Le phénomène confine à l’ironie : généralement privé de films d’horreur tant qu’il n’a pas atteint l’âge limite, l’enfant constitue paradoxalement une des figures les plus prisées du genre. Et autant dire que les parents-cinéastes n’en offrent pas une image très positive, dans la mesure où, depuis les chères têtes blondes du séminal Village des damnés mis en scène par Wolf Rilla en 1960, le bambin du cinéma de terreur est loin d’être un gosse sympa et joueur. Mais d’où peut bien venir cette hantise du jeune ? Éléments de réponse, en quelques films glaçants.
Enfant phare
Tout commence dans les années 60, avec deux classiques du film d’épouvante anglo-saxon. Les Innocents de Jack Clayton (1961) et Le Village des damnés de Wolf Rilla (1960) partagent bien des points communs (noir et blanc contrasté, économie de moyens narratifs, terreur suggestive), notamment une vision particulièrement angoissante des enfants. Blonds, les yeux clairs et soigneusement peignés ils n’en sont pas moins possédés par les fantômes chez Clayton ou fruit d’un phénomène paranormal chez Rilla.
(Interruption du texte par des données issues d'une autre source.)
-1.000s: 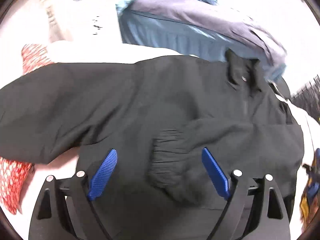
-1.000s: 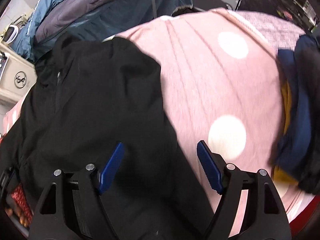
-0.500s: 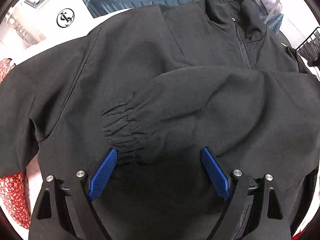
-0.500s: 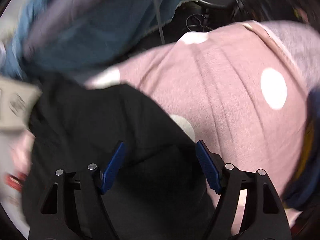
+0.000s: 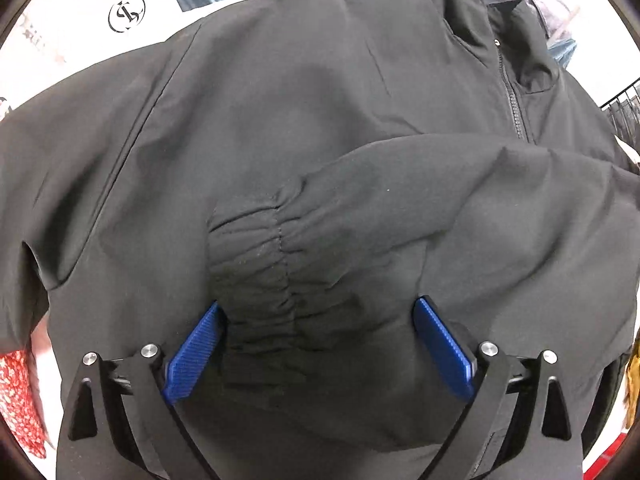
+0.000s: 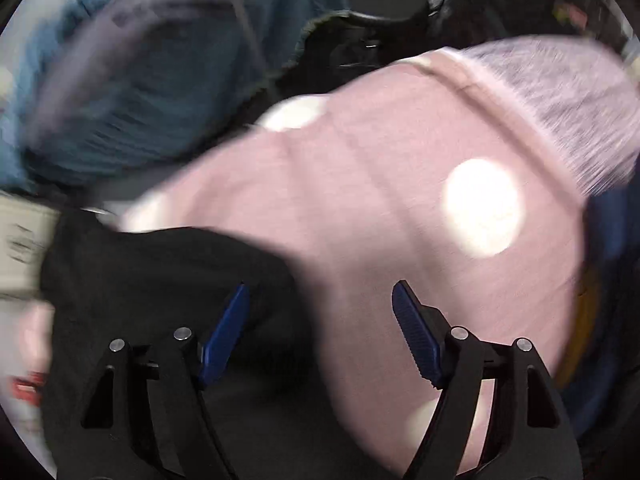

Si Le Village des damnés, dans la tradition de la SF d’après-guerre, évoque plus ou moins implicitement la peur du communisme, il n’en reste pas moins que cette image de l’enfant-monstre, tellement parfait qu’il en devient inquiétant, continue d’irriguer le cinéma fantastique jusqu’à produire un remake en 1995 où "Big" John Carpenter vide le film de son contenu idéologique pour se concentrer sur la description du Mal à l’état pur.
Mal et diction
Le bestiaire enfantin explose au cœur des années 70 avec La Malédiction (1976), où un sympathique Damien, 5 ans, s’avère être rien moins que l’Antéchrist tandis que la brave Linda Blair vomit vert (et sans s’excuser) sur un prêtre dans L’Exorciste (1973). L’enfant est, là encore, le siège d’une possession dont il n’est pas responsable, mais sa vulnérabilité en fait une proie parfaite pour le malin.
Les années 90 renversent considérablement la donne. Outre Le Village des damnés version Carpenter, le cinéma d’horreur s’empare des bambins en les représentant explicitement comme des pervers notoires (voire les savants jeux de massacre de Battle Royale) ou des fantômes revanchards (Ring d’Hideo Nakata en 1997). Le cinéma japonais jouit de ce point de vue d’une influence remarquable et décomplexe totalement les occidentaux qui, avec les récents Unborn et The Children mais surtout la petite Esther, décrivent des gosses dont le plaisir est simple : nous faire du mal, alors qu’on ne leur a rien fait. Après ça, ils peuvent toujours pleurer.